Gli investigatori sono riusciti ad individuare i canali di rifornimento di armi e stupefacenti, riconducibili al clan Tornese di Monteroni di Lecce e all’associazione di Scorrano, capeggiata da Amato.
IL GRUPPO DI SCORRANO
Conosciuto come “Piscileddhru” ed in passato associato al clan Coluccia di Noha, Vincenzo Amato è latitante dal febbraio 2016. Condannato in via definitiva per traffico internazionale di stupefacenti con la Colombia, sebbene “uccel di bosco”, stando alle indagini risulterebbe a capo del gruppo attivo su Scorrano, specializzato in particolar modo nell’approvvigionamento dello stupefacente, e risultato essere uno dei fornitori del gruppo di Serra (Martano) nonché dei bitontini Di Cataldo.

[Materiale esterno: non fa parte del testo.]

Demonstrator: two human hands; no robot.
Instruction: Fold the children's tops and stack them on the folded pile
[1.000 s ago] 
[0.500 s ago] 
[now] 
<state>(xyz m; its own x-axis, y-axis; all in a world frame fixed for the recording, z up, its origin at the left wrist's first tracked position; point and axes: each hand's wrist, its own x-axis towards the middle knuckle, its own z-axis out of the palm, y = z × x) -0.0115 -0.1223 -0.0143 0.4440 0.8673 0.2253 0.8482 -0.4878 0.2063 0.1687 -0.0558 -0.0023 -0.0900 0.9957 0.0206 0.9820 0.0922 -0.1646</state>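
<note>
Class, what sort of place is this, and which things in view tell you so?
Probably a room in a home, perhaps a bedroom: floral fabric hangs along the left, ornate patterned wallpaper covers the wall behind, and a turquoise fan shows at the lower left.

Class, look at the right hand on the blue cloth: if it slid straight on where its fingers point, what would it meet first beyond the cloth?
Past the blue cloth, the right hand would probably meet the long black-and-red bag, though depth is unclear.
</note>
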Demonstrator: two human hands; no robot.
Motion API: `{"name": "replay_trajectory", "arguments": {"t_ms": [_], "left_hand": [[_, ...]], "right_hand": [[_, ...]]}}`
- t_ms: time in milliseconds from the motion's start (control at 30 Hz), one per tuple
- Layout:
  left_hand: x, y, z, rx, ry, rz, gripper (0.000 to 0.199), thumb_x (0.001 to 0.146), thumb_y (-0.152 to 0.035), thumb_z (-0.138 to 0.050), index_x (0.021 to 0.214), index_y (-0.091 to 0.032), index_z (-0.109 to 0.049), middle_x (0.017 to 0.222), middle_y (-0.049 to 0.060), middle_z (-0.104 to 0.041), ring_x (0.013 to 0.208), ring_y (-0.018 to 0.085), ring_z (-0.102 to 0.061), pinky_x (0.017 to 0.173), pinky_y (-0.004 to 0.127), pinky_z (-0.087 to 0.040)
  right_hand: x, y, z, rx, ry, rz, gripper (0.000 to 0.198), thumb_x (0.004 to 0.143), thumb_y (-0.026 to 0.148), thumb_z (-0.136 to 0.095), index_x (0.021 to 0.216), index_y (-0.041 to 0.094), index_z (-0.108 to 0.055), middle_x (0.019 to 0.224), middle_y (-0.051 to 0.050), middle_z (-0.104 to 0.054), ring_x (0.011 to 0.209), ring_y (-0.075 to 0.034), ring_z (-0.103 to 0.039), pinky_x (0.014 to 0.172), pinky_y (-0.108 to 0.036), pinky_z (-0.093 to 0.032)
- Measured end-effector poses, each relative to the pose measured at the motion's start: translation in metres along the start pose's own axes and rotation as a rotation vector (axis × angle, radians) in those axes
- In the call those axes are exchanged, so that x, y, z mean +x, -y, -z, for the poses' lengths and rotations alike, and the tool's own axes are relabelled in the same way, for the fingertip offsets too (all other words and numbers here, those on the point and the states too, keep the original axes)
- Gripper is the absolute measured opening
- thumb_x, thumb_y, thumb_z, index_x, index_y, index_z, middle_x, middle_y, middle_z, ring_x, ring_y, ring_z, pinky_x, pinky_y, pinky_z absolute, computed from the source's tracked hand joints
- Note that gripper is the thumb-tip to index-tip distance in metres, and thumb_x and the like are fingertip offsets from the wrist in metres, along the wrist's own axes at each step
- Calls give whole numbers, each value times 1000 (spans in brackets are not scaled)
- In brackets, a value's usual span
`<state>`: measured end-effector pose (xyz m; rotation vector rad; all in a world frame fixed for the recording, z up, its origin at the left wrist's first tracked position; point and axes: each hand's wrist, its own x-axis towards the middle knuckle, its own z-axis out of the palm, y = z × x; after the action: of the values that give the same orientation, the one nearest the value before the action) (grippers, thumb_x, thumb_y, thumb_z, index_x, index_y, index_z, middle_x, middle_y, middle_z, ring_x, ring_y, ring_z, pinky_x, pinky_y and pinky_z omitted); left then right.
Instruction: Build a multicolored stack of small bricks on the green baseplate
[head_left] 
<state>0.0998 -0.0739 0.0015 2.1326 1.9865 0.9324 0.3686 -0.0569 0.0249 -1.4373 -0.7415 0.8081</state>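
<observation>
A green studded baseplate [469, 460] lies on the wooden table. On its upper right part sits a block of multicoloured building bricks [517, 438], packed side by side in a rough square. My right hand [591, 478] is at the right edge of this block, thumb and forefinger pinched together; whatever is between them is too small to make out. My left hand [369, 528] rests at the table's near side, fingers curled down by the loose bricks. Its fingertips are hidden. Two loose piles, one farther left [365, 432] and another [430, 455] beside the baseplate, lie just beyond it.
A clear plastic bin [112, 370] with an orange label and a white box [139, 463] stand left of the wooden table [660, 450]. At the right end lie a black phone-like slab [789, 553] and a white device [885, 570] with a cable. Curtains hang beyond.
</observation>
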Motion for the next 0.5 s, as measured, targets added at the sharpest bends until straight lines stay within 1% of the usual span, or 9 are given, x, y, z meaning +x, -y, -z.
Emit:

I contatti tra le sue associazioni sono stati ricostruiti grazie all’iniziale approfondimento del ruolo di Giuseppe Angelino, facendo emergere – anche grazie alle dichiarazioni di collaboratori di giustizia – un’articolata associazione organizzata in maniera strettamente verticistica, di cui farebbero parte con vari ruoli e responsabilità anche Cosimo Miggiano, Paolo Merico, Vittorio Tunno, Andrea Caputo, Fabrizio De Mitri, Alessandro Alessandro, Virgilio Gnoni, Antonio De Iaco, Giuseppe Nuzzo,l’ex portiere del Lecce Davide Petrachi, Carmine De Rinaldis, Antonio Zezza, Christian Coluccia, Armando Capocelli nonché lo stesso Angelino.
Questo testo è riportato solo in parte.